A combinação de anti-semitismo e anticomunismo
tornar-se-ia o pilar ideológico da reacção europeia. No pós-guerra, apesar da
derrota fascista, o mito judaico-bolchevique manteve-se vivo. Nos Estados
Unidos, o senador McCarthy equiparou os judeus aos comunistas. Hoover, diretor
do FBI de 1924 a 1972, era também antissemita.
Um grande número de criminosos de guerra nazis
(Reinhard Gehlen, Klaus Barbie, Otto von Bolschwig) foi recrutado pelos
serviços de informação americanos para a guerra contra o comunismo, apesar da
sua responsabilidade directa pelos massacres da Segunda Guerra Mundial.

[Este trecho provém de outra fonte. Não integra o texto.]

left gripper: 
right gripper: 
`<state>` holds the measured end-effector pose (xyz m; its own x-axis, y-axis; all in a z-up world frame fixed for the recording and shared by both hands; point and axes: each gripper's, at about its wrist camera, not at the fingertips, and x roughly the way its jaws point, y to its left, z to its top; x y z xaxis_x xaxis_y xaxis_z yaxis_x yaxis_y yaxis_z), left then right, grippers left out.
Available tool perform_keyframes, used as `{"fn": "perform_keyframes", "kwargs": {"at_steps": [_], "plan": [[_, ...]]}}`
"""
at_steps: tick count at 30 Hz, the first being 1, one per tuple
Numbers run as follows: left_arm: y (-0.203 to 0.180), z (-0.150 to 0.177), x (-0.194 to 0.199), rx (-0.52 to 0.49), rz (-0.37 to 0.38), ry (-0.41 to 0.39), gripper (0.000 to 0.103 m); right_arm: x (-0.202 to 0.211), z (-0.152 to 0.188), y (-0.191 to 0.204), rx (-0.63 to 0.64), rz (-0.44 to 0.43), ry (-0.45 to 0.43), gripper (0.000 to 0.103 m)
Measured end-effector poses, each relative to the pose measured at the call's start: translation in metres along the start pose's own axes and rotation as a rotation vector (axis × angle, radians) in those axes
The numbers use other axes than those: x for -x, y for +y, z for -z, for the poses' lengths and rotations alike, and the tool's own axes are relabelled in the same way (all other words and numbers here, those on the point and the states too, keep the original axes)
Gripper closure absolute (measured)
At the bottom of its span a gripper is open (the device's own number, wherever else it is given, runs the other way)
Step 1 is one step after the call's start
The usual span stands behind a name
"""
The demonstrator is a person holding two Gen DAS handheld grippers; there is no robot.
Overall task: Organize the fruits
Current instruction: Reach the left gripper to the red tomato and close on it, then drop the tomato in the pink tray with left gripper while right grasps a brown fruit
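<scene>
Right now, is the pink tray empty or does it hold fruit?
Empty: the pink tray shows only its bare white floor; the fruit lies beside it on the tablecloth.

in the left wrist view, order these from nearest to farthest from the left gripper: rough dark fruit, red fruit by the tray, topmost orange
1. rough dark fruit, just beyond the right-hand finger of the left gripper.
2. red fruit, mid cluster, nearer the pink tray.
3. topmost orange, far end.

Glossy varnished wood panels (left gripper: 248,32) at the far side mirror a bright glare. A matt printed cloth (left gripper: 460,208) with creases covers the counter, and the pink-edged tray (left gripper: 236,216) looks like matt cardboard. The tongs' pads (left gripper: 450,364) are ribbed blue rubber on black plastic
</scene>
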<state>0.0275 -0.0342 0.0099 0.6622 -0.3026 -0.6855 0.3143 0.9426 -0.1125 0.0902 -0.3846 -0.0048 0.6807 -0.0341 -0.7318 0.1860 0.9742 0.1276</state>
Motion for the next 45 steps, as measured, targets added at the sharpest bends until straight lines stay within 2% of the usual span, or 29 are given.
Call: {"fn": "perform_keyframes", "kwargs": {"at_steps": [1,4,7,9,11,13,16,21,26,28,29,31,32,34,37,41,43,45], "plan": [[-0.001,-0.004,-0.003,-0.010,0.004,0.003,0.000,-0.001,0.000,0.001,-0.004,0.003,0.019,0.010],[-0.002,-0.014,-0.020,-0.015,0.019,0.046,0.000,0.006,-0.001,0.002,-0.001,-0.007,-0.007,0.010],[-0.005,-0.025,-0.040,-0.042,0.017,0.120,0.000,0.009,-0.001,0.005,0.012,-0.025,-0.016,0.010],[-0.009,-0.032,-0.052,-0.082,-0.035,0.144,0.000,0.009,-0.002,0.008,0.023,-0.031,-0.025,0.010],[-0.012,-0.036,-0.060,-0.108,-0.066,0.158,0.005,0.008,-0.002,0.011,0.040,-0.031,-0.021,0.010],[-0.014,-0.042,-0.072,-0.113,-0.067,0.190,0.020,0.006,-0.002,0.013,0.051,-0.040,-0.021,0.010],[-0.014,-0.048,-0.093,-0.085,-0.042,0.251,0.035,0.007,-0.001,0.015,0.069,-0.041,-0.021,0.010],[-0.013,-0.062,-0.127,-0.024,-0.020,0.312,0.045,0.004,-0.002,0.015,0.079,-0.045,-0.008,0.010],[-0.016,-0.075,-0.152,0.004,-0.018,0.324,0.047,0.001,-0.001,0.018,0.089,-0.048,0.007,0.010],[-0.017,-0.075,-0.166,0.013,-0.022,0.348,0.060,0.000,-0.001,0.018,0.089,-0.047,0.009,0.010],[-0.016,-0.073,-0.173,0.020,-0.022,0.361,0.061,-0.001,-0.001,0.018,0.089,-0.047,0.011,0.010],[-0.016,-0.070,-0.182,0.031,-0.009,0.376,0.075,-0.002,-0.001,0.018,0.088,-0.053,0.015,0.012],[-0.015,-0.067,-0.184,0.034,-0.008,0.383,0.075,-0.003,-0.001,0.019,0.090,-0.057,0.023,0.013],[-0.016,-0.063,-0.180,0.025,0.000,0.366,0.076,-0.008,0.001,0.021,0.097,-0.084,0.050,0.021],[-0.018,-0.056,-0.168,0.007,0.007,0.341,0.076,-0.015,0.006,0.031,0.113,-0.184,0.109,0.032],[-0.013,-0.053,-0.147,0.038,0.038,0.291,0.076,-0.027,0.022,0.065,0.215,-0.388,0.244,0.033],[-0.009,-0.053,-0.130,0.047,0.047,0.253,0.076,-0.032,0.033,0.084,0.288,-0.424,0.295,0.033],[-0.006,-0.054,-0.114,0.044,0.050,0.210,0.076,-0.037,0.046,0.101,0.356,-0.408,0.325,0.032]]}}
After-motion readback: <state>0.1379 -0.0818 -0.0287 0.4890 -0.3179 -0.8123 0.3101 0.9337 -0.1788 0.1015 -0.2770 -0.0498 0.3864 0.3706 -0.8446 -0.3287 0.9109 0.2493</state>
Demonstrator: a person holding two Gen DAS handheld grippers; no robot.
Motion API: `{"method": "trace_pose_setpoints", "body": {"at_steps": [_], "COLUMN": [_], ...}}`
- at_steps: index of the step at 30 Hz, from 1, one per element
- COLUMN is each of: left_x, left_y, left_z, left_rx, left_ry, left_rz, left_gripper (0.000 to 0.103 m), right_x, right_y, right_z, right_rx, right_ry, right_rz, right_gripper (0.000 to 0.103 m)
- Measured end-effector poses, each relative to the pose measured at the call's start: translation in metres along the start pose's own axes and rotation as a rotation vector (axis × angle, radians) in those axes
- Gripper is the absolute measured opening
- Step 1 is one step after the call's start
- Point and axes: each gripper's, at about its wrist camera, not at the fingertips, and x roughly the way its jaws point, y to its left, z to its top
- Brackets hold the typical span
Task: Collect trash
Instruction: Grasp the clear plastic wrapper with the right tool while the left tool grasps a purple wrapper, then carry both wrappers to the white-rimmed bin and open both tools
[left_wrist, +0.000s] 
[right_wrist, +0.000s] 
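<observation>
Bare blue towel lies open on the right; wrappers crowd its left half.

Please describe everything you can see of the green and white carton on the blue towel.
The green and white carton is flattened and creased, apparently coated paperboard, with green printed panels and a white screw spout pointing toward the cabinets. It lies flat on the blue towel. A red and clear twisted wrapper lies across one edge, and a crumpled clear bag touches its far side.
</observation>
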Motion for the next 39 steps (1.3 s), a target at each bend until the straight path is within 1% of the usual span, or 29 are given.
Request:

No
entanto, o conceito de judaico-bolchevismo foi relegado para segundo plano como
marca dos fascistas e teve de se readaptar.
Reapareceu nas formas de colonialismo, racismo
e xenofobia. Diz-se que a imigração árabe e africana foi orquestrada por
"judeus globalistas" e grupos de pressão. A reação invoca
regularmente "a grande substituição", organizada pelos "marxistas".
A expressão evoluiu de tal forma que, na
defesa da Palestina, os progressistas se tornaram o seu oposto: agora são
anti-semitas porque defendem a causa palestiniana.